80x80 sample cutouts taken from the “Dinner Table” video — grabbed at timecode 00:00:12, pixel position x=1374, y=756 of the original HD video vs every contestant’s 2x reconstruction — the downsampled 40x40 source area is overlaid on each reconstruction

Comparing Video Upscaling Methods on Stock Footage

Upsampling Algorithm Shootout

Jon Frydensbjerg
Oct 14 · 12 min read

At PIXOP we are obsessed with video enhancement and machine learning — our modest ambition is to produce the most appealing digital imagery possible. Prompted by our own curiosity and questions we got while attending the recent IBC2019 show in Amsterdam, we set out to investigate how our current workhorse, PIXOP Super Resolution, fares against other upsampling algorithms — i.e. both classic interpolation methods and commercial software offerings. Well, as you are about to see, our upsampler turned out to be the most accurate in every test.

The Challenge

Photo credit: Zain Saleem

As no relevant published benchmarks were found, we decided to conduct our own testing. Specifically we measure an algorithm’s ability to reconstruct video in terms of how appealing it is to a human observer via Netflix’s VMAF metric. The ability to hallucinate pixels of the original video accurately is thus determined, i.e. how well challenging features such as edges, textures and curves are preserved and reconstructed. The advantages of this approach are straight-forward objective quantification of performance and reproducibility as opposed to performing visual subjective testing on humans.

Meet the Contestants

We had to limit the scope of our testing and be smart in terms of selecting video footage and competing algorithms. Initially we performed some research and identified the group of candidates to pit against our algorithm. For instance, we have heard the term “industry standard in the broadcast industry” used for both Grass Valley’s Alchemist Ph.C. and Adobe After Effect’s Detail-Preserving Upscale. Both of these were obviously included.
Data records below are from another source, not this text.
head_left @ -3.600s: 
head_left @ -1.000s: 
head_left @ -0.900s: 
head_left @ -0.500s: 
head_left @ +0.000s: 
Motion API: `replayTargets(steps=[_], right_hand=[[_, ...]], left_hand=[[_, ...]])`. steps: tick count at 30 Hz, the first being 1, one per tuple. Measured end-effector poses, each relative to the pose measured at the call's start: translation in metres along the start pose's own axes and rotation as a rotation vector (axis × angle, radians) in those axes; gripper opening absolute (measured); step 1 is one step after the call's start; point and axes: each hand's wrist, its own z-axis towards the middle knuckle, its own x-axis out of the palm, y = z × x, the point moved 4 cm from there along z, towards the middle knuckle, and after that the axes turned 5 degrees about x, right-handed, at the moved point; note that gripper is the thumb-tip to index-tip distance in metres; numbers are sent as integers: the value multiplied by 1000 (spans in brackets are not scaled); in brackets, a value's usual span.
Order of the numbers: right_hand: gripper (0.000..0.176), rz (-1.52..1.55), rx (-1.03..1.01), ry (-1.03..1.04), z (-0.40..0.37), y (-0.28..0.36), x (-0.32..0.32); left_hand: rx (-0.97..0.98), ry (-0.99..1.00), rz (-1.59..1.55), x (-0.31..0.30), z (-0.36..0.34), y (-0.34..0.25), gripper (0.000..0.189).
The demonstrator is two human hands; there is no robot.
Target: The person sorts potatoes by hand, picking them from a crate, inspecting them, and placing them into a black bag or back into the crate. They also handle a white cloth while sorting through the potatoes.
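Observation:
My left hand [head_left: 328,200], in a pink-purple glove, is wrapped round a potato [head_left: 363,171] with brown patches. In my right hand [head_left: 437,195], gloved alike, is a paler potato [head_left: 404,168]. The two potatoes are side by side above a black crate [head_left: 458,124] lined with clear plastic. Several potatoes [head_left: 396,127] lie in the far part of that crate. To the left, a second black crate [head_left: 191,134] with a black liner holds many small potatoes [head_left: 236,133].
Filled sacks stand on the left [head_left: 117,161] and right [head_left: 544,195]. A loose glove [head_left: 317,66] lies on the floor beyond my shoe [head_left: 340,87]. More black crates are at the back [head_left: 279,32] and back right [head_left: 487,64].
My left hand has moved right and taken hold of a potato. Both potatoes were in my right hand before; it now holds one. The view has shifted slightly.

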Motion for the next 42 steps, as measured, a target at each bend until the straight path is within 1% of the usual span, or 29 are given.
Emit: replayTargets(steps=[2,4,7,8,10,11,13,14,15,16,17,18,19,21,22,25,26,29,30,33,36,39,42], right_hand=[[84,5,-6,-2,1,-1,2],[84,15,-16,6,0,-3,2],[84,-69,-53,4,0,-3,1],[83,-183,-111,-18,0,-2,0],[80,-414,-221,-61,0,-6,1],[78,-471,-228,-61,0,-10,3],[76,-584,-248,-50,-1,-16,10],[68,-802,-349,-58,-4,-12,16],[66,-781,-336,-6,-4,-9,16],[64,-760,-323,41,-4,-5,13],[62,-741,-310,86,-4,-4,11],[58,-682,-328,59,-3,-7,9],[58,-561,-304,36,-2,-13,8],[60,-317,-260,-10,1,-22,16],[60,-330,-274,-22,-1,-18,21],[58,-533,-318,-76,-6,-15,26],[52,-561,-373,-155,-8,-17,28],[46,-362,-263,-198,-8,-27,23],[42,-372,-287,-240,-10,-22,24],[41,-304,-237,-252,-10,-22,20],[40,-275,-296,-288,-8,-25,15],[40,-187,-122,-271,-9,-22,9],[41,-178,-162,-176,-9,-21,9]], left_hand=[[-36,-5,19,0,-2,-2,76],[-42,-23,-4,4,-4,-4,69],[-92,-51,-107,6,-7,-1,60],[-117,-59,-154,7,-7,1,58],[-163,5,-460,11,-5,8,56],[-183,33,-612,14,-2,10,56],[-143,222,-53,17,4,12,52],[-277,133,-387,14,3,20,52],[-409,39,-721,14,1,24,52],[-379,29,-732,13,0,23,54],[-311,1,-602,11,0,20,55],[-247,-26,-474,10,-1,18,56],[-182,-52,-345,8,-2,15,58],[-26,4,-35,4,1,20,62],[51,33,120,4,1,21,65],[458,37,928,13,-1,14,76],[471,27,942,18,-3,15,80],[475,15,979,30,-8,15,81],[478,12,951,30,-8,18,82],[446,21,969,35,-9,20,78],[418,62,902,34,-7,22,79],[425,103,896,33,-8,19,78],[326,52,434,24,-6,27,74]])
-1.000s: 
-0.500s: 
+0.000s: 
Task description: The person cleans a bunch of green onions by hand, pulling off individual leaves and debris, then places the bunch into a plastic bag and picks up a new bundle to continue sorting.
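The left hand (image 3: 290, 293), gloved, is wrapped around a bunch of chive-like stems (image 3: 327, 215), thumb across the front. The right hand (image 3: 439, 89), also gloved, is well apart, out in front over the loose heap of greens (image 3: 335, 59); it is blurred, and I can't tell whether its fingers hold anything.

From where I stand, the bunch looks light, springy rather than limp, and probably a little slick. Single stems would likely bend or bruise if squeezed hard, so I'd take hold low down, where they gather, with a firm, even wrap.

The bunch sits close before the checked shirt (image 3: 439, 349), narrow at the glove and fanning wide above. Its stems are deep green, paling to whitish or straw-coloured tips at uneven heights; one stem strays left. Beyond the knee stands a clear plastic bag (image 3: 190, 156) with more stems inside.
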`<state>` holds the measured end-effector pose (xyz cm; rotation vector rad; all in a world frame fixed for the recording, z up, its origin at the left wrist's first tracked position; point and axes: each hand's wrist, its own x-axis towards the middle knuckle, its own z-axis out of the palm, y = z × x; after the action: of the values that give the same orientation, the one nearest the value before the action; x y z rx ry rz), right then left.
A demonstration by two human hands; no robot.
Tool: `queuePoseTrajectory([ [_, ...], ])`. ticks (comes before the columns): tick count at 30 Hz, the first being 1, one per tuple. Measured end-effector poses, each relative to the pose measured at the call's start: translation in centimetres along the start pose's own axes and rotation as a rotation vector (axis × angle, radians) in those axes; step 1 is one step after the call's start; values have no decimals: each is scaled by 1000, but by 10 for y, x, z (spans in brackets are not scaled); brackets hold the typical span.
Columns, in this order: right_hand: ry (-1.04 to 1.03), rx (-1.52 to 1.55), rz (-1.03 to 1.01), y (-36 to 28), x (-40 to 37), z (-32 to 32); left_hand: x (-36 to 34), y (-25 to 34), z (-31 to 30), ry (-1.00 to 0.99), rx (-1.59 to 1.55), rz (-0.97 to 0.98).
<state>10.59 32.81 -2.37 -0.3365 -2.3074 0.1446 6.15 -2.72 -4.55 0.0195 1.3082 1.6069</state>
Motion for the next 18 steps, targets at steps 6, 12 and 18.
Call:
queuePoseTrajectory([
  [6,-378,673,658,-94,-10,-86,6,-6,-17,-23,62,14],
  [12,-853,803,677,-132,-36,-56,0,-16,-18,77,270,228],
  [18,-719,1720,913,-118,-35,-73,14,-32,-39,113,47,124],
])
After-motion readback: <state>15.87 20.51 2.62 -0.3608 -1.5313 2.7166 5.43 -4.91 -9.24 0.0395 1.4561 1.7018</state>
Due to the proprietary nature of many of the algorithms involved it’s impossible to make any predictions about their complexity and sophistication. Each algorithm obviously has its own strengths and weaknesses in areas such as visual quality, speed, ease of use, and flexibility from a UI standpoint. It’s outside the scope of this post to dive deeply into the technical details of each.

Where applicable screenshots of the settings used are included below. Some products offer more flexibility than others. Significant consideration and experimentation was put into aligning the settings as much as possible.

PIXOP Super Resolution” (internally known as “PABSR1” and part of PIXOP Platform available on www.pixop.com) is our machine learning based algorithm trained on tens of millions of low-res/high-res pairs of image patches. It is able to perform accurate upscaling up to x4 and produces a predictable, robust output which is a distinct advantage over e.g. Deep Learning blackbox methods.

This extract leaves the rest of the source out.